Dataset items
[Start of Attachment]

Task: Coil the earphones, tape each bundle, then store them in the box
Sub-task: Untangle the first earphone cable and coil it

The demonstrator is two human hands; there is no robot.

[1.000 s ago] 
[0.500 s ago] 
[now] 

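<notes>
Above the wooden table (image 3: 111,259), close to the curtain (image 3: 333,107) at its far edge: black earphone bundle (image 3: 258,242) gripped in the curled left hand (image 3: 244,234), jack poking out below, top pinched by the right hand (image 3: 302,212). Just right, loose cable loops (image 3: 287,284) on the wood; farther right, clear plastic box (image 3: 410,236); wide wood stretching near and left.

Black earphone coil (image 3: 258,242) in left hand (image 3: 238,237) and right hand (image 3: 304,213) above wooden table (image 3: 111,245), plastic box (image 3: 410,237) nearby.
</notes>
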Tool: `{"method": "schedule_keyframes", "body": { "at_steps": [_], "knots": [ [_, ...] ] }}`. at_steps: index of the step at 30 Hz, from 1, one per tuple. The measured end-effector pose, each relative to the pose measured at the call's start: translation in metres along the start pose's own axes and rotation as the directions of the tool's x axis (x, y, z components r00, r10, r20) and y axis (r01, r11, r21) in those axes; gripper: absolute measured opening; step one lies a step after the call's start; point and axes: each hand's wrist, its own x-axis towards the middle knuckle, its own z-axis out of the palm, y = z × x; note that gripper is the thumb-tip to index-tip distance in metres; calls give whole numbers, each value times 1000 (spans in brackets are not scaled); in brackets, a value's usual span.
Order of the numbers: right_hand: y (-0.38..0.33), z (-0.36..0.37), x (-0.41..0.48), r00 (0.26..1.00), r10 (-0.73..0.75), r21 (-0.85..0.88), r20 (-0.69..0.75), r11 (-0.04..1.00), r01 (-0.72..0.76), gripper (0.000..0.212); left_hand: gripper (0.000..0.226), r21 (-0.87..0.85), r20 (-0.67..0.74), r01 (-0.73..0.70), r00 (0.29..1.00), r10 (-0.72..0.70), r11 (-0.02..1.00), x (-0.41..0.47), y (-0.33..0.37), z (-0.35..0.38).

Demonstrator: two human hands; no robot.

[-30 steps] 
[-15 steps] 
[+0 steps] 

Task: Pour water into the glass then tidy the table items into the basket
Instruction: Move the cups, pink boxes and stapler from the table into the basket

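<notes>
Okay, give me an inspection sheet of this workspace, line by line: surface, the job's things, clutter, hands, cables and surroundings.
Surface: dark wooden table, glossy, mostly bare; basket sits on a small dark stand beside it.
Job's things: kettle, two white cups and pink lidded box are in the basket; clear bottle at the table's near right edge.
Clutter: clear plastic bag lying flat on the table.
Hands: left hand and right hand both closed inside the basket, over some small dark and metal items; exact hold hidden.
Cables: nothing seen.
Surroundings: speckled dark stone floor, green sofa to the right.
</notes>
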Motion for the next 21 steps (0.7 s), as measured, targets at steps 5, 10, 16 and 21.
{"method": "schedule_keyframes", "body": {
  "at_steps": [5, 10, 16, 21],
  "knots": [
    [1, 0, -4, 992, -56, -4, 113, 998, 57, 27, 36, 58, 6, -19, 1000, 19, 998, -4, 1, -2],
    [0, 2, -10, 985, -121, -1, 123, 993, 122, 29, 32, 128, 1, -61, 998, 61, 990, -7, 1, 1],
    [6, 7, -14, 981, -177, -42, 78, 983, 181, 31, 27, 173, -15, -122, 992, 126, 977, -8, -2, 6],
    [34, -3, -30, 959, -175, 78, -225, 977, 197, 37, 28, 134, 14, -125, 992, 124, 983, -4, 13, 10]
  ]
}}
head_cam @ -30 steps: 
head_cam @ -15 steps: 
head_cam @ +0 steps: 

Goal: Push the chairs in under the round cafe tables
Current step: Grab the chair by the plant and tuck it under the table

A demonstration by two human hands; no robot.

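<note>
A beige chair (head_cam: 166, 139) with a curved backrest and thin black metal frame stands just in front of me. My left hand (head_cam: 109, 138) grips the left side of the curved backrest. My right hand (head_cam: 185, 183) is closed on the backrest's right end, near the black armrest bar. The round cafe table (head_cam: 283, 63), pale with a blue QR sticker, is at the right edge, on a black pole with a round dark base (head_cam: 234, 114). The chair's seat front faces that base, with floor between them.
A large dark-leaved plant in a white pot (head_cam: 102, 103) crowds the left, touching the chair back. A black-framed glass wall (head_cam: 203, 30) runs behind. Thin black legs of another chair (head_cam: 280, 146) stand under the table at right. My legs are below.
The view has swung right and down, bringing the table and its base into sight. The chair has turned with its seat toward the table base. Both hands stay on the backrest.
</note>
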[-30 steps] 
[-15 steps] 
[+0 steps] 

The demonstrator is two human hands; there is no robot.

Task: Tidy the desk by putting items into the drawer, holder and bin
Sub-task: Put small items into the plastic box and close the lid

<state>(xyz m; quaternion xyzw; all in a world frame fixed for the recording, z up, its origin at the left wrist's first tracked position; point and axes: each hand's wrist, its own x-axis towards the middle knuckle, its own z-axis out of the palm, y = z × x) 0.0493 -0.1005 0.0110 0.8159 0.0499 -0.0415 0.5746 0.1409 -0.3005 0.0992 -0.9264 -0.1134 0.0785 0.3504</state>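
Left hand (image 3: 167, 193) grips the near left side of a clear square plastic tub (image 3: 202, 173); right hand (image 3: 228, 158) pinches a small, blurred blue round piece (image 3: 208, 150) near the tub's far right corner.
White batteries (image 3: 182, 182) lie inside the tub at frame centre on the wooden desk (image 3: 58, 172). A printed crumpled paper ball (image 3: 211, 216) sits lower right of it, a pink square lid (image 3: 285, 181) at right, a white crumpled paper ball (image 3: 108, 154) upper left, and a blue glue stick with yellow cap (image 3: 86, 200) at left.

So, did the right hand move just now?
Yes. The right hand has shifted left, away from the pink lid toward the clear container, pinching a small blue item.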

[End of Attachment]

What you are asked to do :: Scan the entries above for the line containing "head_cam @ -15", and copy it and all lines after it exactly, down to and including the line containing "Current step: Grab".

Exercise result ::
head_cam @ -15 steps: 
head_cam @ +0 steps: 

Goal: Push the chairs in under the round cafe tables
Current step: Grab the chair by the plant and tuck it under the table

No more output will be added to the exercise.